For further information click: http://en.wikipedia.org/wiki/Yeoman.
In order to improve the country's defences under the threat of invasion by France in the 1790s volunteer regiments were raised in many counties from yeomen. During the first half of 19th century, Yeomanry Regiments were often used as a riot squad. But when this role was overtaken by police the Yeomanry concentrated on local defence. In 1901 all yeomanry regiments were redesignated as "Imperial Yeomanry", and reorganised in order to serve overseas. They were needed for the 2nd Boer War. In 1908, the Imperial Yeomanry was merged with the Volunteer Force to form the Territorial Force, of which it became the cavalry arm. For further information click: http://en.wikipedia.org/wiki/Yeomanry.
Description of flag:
It is a green over grey over blue horizontal tricolour with the badge in its centre. The badge has a wreath of laurel topped by the royal crown, all in natural colour with a golden ribbon at its bottom with inscription in black, dotted capitals; “I.C.&C.Y.” In the centre of the wreath are the arms of the Inns of Court.
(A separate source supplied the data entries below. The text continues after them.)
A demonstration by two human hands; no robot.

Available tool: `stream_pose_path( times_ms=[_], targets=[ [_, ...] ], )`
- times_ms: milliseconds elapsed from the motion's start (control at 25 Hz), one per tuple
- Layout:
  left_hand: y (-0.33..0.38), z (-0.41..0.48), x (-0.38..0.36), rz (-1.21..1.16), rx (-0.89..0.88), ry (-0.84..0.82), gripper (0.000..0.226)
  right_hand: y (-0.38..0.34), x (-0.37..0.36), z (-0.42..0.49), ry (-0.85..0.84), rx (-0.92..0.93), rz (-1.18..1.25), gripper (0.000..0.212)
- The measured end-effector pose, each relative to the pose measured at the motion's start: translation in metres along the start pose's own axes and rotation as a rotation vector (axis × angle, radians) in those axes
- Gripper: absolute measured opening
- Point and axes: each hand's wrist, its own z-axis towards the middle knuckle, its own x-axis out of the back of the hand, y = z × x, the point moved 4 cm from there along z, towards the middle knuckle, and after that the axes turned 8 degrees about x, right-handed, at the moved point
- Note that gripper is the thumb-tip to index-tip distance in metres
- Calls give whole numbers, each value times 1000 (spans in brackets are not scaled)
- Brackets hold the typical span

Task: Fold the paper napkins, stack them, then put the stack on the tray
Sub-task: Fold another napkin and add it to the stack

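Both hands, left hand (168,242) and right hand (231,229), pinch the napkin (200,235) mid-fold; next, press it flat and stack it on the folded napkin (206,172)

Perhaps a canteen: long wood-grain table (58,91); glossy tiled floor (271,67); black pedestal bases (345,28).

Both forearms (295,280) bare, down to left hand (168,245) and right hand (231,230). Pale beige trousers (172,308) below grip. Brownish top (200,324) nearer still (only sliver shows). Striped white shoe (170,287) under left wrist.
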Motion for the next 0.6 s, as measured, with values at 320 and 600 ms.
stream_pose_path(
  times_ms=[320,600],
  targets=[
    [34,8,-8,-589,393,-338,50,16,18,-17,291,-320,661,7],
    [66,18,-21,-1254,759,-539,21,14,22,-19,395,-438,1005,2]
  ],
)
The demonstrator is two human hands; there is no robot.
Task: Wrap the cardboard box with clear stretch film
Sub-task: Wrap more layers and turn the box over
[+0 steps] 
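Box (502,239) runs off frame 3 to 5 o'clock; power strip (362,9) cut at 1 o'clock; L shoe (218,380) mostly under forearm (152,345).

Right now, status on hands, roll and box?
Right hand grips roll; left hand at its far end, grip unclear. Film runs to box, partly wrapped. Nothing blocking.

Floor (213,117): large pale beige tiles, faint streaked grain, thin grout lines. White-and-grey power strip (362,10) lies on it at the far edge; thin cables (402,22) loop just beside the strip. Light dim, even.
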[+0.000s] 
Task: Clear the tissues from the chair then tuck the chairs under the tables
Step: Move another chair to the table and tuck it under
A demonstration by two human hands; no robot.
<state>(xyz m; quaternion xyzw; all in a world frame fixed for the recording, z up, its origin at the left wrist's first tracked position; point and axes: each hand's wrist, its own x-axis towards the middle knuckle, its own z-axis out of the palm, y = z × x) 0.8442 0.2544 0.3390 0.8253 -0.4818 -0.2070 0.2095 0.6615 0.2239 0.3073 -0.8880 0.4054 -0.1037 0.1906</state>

The shields are forming a cross with the middle base points pointing to the centre. The “cross” is superimposed by the arms of the city of London. The shields of the four Inns of Court are those of Lincolns Inn (top; blue shield with golden tools and a red rampant lion in a golden canton), Middle Temple (hoist; cross of St. George superimposed by a golden paschal lamb), Inner Temple (fly-end; silver Pegasus in a blue field) and finally Gray’s Inn (bottom; golden griffin in a black field fimbriated golden).